**The problem**
If a line of the records contains the string "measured", copy it out.

[Stored records]

^^^^

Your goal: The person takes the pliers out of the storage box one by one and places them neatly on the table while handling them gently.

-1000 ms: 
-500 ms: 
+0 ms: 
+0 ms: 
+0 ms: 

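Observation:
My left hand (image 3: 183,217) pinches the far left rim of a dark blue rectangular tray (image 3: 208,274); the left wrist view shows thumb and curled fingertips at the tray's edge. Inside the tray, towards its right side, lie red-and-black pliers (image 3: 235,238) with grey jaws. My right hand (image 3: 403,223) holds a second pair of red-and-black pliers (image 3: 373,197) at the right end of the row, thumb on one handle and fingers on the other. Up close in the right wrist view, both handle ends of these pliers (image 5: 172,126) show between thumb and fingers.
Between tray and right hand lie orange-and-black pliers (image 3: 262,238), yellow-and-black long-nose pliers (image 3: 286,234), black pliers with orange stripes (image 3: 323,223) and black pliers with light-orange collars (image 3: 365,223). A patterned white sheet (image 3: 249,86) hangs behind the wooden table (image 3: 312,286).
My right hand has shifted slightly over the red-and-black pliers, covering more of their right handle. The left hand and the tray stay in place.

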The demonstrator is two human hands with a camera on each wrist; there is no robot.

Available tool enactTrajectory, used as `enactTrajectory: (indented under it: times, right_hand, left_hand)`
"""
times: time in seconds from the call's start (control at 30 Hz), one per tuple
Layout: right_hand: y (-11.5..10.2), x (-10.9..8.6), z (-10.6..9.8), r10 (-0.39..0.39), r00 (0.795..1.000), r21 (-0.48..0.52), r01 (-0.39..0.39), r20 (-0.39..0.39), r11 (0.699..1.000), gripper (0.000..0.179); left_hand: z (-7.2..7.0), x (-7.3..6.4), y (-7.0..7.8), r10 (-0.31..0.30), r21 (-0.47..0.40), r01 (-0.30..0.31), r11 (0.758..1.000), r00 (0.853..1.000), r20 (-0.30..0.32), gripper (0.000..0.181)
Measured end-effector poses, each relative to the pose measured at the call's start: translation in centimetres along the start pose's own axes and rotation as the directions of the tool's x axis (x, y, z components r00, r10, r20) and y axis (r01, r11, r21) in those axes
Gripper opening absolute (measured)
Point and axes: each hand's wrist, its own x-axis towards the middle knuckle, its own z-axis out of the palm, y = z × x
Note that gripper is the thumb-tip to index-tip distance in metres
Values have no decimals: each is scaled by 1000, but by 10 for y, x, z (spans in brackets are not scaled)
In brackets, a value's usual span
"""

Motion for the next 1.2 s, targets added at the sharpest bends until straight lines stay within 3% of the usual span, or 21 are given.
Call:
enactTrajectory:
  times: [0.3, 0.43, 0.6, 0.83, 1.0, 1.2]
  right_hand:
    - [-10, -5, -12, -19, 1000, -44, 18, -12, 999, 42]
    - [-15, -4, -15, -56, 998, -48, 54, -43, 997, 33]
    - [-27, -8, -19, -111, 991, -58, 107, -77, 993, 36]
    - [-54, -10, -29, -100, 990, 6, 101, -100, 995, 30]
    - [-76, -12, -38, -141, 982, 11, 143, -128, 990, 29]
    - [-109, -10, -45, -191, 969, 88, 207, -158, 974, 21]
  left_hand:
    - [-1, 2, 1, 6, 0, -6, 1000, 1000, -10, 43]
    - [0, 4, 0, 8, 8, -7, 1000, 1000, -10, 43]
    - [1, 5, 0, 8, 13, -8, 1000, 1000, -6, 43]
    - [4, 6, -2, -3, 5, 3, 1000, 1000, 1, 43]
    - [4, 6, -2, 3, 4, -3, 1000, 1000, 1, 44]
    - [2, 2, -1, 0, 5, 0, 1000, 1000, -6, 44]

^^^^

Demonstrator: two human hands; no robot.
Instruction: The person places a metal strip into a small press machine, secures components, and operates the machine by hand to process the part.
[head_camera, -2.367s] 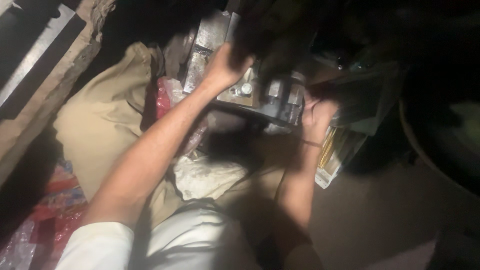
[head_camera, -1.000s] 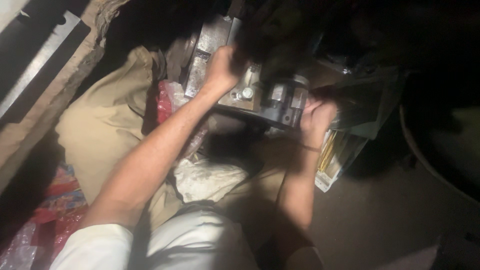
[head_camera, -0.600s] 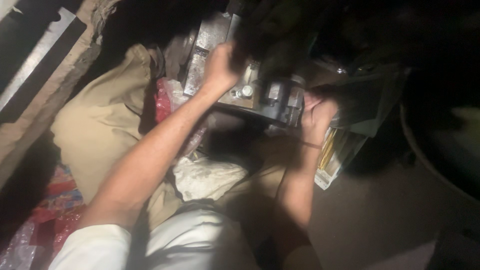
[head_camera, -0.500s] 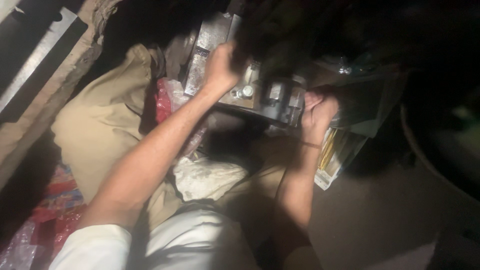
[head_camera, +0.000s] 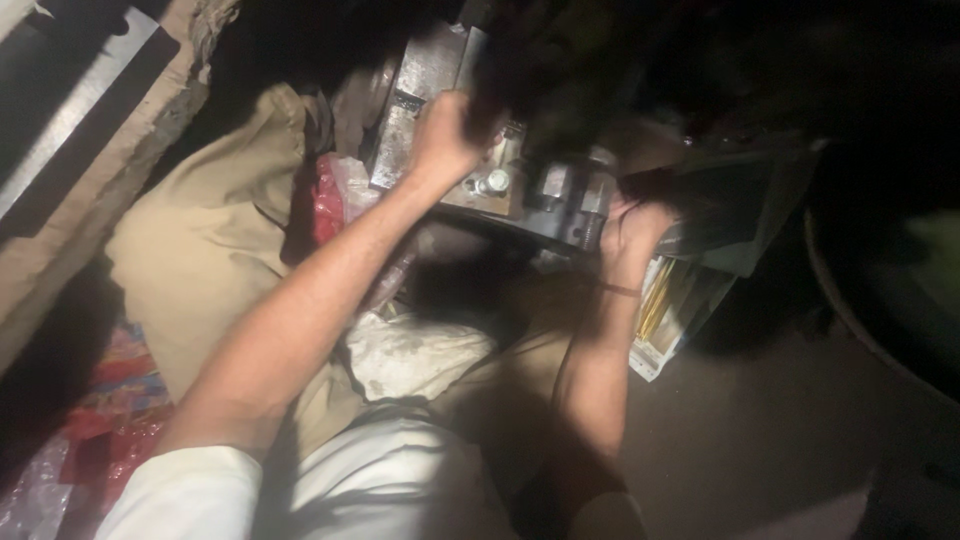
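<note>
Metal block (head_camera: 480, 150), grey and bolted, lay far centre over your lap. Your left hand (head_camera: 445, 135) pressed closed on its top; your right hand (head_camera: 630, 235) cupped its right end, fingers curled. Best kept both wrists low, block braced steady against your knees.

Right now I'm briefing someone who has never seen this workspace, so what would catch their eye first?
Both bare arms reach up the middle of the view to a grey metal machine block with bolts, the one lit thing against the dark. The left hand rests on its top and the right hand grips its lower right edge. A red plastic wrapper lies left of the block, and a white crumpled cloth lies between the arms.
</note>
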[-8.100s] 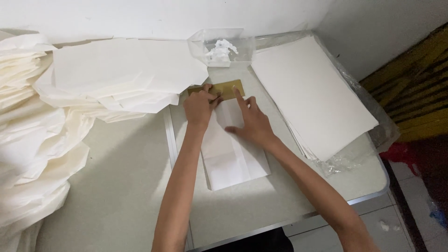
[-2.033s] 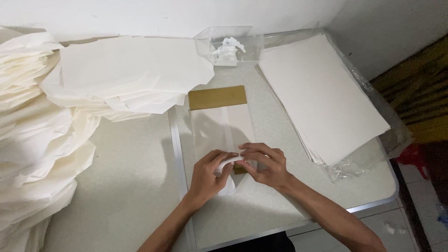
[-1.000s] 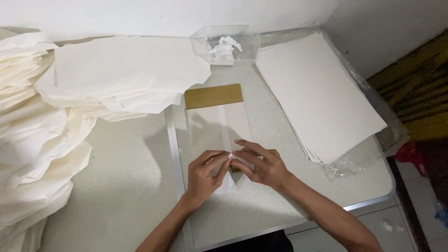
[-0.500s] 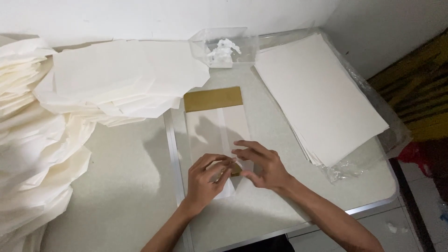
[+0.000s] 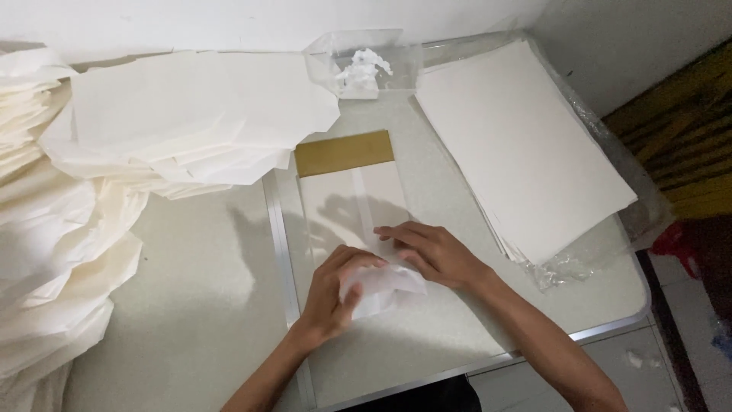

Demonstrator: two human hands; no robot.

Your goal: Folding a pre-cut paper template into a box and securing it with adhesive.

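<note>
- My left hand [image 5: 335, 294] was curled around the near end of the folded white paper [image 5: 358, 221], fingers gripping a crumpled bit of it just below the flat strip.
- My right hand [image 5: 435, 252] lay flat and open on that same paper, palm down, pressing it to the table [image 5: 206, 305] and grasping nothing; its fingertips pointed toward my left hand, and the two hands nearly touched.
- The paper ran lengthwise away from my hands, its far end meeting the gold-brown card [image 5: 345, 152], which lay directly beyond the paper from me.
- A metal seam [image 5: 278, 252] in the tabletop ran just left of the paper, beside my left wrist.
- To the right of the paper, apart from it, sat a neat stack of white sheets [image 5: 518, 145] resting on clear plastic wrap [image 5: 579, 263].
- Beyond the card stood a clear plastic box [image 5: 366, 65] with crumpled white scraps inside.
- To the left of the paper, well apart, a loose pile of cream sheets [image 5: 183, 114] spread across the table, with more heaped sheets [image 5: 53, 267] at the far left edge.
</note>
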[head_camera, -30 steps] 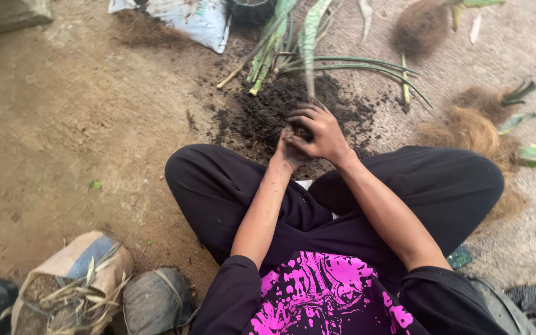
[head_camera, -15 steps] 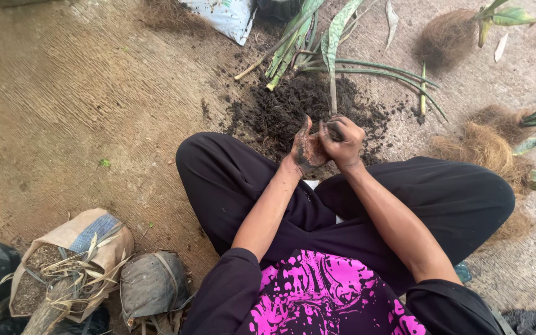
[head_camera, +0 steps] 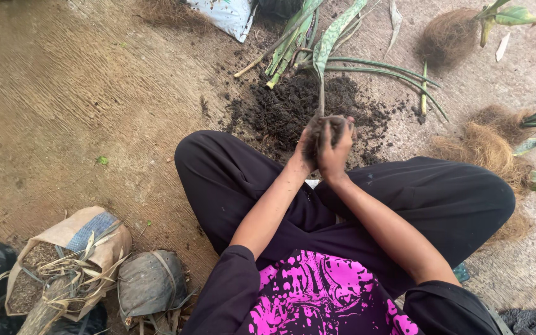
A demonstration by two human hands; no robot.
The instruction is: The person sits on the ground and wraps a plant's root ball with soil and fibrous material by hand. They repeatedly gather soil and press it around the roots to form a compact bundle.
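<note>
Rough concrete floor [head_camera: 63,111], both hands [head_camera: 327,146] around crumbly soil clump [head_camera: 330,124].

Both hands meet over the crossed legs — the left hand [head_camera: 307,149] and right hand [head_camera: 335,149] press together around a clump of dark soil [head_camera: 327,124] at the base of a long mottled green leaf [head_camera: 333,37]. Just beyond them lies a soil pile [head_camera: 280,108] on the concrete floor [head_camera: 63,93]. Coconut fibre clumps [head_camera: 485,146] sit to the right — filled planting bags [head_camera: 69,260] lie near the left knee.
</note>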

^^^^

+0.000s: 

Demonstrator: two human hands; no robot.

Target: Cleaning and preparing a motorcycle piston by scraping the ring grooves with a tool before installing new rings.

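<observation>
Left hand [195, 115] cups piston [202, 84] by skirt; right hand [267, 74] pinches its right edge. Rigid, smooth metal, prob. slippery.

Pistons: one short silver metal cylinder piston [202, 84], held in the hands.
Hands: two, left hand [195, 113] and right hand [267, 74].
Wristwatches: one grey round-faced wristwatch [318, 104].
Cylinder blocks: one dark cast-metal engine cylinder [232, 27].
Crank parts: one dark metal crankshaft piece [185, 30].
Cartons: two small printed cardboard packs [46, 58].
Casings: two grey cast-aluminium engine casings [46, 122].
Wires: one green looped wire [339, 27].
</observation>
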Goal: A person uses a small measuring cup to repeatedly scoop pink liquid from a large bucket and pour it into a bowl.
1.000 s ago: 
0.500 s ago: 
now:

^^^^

**Your solution**
Measured end-effector poses, each relative to the pose measured at the call's start: translation in centimetres along the start pose's own axes and rotation as the directions of the tool's x axis (x, y, z components r00, r10, r20) and y axis (r01, r11, r21) in those axes
Gripper opening absolute (measured)

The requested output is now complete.